Keywords: Hyperthyroidism; Amiodarone; Thyrotoxicosis
Introduction | ▴Top |
Amiodarone is a commonly used antiarrhythmic medication. Three percent of patients treated with it develop thyroid dysfunction in the form of amiodarone-induced thyrotoxicosis (AIT) [1]. We report a case of an 85-year-old female with a remote history of radioiodine ablation of the thyroid, treated with levothyroxine along with amiodarone for chronic atrial fibrillation, who presented with weakness of 5 days and visual hallucinations of 1-month duration.
Case Report | ▴Top |
An 85-year-old female presented from home to the emergency department with weakness and visual hallucinations. The weakness was described as a generalized sense of heaviness that has been present for the past 5 days, impairing ambulation. She reported seeing objects in her house such as trees, roads and construction supplies. The hallucinations had been occurring for 1 month; however, they were not distressing to the patient, as she was aware that the images were not real. She denied any auditory hallucinations. New medications included quetiapine, for the visual hallucinations, initiated 3 weeks earlier by her primary care physician. The patient also reported functional decline over 6 months, requiring assistance with medications, finances, shopping and transportation.

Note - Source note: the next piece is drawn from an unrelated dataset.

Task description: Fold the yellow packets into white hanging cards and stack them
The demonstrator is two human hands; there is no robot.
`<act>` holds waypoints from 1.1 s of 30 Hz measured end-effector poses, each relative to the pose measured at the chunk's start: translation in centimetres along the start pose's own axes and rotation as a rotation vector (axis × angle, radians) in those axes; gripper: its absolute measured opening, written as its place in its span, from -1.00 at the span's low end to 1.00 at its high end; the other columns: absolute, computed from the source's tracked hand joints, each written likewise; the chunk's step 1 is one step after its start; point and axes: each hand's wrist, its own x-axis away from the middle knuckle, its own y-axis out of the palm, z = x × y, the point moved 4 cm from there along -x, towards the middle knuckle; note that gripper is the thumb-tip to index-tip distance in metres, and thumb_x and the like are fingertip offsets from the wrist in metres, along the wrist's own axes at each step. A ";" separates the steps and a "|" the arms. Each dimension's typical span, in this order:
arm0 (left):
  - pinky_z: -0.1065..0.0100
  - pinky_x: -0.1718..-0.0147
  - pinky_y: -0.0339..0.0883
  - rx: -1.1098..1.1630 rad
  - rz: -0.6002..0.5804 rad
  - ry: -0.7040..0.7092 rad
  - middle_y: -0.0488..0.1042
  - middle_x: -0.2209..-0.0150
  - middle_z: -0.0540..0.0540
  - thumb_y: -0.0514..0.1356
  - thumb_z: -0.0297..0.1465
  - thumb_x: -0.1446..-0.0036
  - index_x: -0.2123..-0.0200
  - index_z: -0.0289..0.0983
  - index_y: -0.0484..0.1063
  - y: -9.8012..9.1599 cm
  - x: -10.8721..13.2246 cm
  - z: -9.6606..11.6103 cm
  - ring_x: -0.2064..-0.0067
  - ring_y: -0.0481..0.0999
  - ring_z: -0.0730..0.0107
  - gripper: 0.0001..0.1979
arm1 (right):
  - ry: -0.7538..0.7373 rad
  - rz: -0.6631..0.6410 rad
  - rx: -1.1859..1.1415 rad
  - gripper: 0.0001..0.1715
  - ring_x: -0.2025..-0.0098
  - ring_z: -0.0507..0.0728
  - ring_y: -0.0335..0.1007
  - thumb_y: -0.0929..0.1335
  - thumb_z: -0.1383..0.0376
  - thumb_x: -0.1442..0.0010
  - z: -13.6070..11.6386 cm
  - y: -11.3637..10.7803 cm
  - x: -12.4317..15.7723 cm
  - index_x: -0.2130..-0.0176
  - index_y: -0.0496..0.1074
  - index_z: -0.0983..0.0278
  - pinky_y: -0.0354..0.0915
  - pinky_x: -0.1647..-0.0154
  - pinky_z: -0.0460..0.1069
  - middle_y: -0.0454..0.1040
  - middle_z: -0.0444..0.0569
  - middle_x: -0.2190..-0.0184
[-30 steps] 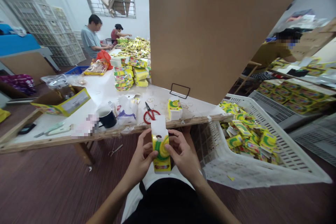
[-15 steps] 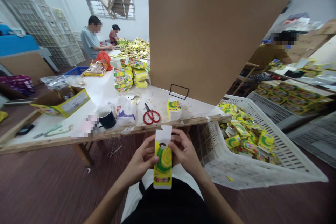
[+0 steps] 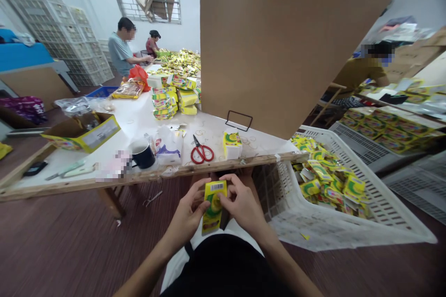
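Note:
A small yellow and green printed carton [image 3: 213, 211] is held between my hands above my lap, just below the table's front edge. A barcode shows on its top end. My left hand [image 3: 190, 209] grips its left side, thumb on the front face. From the right, my right hand [image 3: 240, 202] has its thumb on the front near the top, with fingers behind. On the table beyond them stands a short stack of similar yellow and white cartons [image 3: 232, 146]. Red-handled scissors [image 3: 201, 151] lie just left of that stack.
A white crate [image 3: 390, 209] full of yellow cartons stands at my right. A large brown cardboard sheet [image 3: 278, 55] rises from the table. A dark mug [image 3: 142, 154], a tissue pack [image 3: 169, 146] and an open yellow box [image 3: 87, 137] are leftward. Other people work farther off.
The carton's white top flap no longer shows; a yellow end with a barcode is there instead. The carton has tilted, and my right hand has shifted slightly at its top.

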 end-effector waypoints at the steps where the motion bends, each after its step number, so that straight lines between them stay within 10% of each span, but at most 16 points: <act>1: 0.25 0.05 0.34 0.009 0.004 -0.002 0.47 0.01 -0.23 0.20 -0.43 -0.11 -0.10 -0.22 0.23 0.0 0.0 0.0 -0.02 0.45 0.13 -0.53 | 0.006 0.000 0.011 -0.65 0.59 0.00 0.18 0.31 0.35 -0.06 -0.1 0.1 0.0 0.10 0.29 0.29 0.11 0.52 -0.13 0.21 -0.28 0.67; 26: 0.26 0.10 0.37 -0.018 0.038 0.007 0.52 0.08 -0.20 0.23 -0.45 -0.06 -0.07 -0.24 0.29 0.1 -0.1 0.0 0.05 0.51 0.13 -0.53 | 0.040 0.125 0.170 -0.61 0.61 0.03 0.26 0.35 0.32 0.00 1.5 1.5 0.0 0.12 0.26 0.22 0.04 0.54 -0.12 0.32 -0.26 0.64; 33: 0.24 0.20 0.40 0.043 0.020 -0.016 0.55 0.17 -0.21 0.27 -0.42 -0.04 -0.05 -0.25 0.24 -0.5 0.0 0.2 0.17 0.55 0.13 -0.51 | -0.113 -0.010 -0.201 -0.65 0.41 0.03 0.34 0.30 0.23 -0.15 1.5 0.1 -0.1 0.05 0.39 0.26 0.25 0.40 -0.10 0.47 -0.08 0.35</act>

Her medical history was significant for acquired hypothyroidism due to Graves’ disease treated with radioiodine ablation in her twenties, hypertension, esophageal reflux disease and atrial fibrillation. Patient’s arrhythmia was controlled with sotalol for 4.5 years. The treatment was changed to amiodarone 5 months prior to admission as an elective cardioversion was planned. After 3 months of amiodarone therapy, cardioversion was performed, which temporarily restored sinus rhythm. Unfortunately, due to recurrent atrial fibrillation, amiodarone was continued. The following week, the patient developed symptoms of lower extremity edema and weakness. Amiodarone was discontinued and diltiazem and digoxin were started. Other home medications consisted of quetiapine, rabeprazole, furosemide, warfarin and levothyroxine. Review of medical records showed that the patient’s thyroid function had always been controlled with levothyroxine dosing of 25 - 50 μg daily.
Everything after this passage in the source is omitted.